A limitation of the present research is that only one type of aberrant responding to RW items was simulated. It is easy to imagine alternative and plausible types of aberrant responding wherein participants are careless to varying degrees, or respond in other haphazard ways because of the often awkward and confusing phrasing of RW items. The identification of a method factor composed of RW items could alert researchers to the presence of some unspecified bias in the data related to RW items. This is one argument for the utility of RW items, but requires that researchers actually use RW items for bias detection.

It may also be useful to identify particular individuals who exhibit aberrant responding. Various indices aimed at detecting aberrant or unusual item response patterns (Drasgow, Levine, & Williams, 1985; Levine & Drasgow, 1982; Meijer & Sijtsma, 1995, 2001; Reise, 1995; Reise & Flannery, 1996) could be applied.
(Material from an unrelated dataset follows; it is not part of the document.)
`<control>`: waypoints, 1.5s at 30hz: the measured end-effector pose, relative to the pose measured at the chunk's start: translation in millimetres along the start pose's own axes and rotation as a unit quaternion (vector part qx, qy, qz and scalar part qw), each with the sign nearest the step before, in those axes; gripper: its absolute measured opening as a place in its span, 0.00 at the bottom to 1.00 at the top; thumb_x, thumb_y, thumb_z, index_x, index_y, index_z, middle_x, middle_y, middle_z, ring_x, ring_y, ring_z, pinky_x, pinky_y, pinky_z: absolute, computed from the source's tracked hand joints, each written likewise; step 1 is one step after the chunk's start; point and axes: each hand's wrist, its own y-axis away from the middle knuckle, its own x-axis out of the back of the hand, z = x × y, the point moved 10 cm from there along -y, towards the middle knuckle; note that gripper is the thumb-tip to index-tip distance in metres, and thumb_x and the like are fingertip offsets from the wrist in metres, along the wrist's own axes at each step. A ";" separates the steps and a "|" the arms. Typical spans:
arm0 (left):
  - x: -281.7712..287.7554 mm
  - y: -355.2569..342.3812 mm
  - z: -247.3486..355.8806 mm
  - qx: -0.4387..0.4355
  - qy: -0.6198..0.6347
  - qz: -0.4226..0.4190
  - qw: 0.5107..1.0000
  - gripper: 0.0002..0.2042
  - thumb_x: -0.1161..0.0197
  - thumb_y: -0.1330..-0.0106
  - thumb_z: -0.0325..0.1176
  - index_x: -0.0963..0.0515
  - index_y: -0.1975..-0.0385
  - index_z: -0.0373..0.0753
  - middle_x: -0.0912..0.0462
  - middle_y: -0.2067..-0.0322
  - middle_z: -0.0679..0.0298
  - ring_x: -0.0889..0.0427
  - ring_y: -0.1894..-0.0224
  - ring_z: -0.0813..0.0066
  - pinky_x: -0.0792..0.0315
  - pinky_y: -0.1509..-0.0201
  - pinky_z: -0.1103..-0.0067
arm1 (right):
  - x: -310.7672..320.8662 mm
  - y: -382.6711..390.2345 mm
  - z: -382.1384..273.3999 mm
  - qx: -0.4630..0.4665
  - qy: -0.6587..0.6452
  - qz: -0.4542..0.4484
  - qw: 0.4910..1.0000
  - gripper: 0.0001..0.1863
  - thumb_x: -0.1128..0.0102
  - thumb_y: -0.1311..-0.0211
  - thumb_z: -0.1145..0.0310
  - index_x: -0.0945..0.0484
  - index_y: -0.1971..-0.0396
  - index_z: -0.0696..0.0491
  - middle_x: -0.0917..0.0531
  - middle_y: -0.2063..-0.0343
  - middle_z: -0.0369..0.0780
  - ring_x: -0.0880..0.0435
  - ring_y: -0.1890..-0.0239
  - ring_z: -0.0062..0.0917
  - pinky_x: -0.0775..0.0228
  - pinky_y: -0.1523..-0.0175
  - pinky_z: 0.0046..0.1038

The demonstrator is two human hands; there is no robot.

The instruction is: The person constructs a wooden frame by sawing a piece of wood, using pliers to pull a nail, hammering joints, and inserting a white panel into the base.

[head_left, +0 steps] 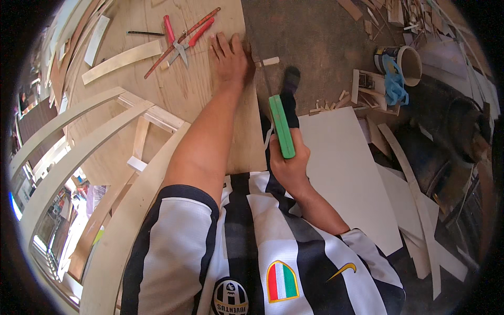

Perhaps a practical approach to dealing with suspected careless or other systematically biased responding to RW items would be to find an aberrancy-detection tool that identifies enough of the “right” respondents so that when they are excluded, CFA results are simplified.

In future research on RW items, scale construction methods for reducing acquiescence and response sets should be further evaluated, and types of aberrant responding to RW items other than the uniform carelessness simulated here should be evaluated. Though more difficult, it would also be useful to identify which types of aberrancy actually occur in real data, and why people tend to respond differently to (at least some types of) RW items. Prudent researchers using CFA for scales having RW items should be alert to the fact that careless or haphazard responding can influence results, test models that allow for factor structures based on item-wording (see e.g., Marsh, 1996; Motl et al., 2000), and pursue methods for identifying and eliminating deviant responders.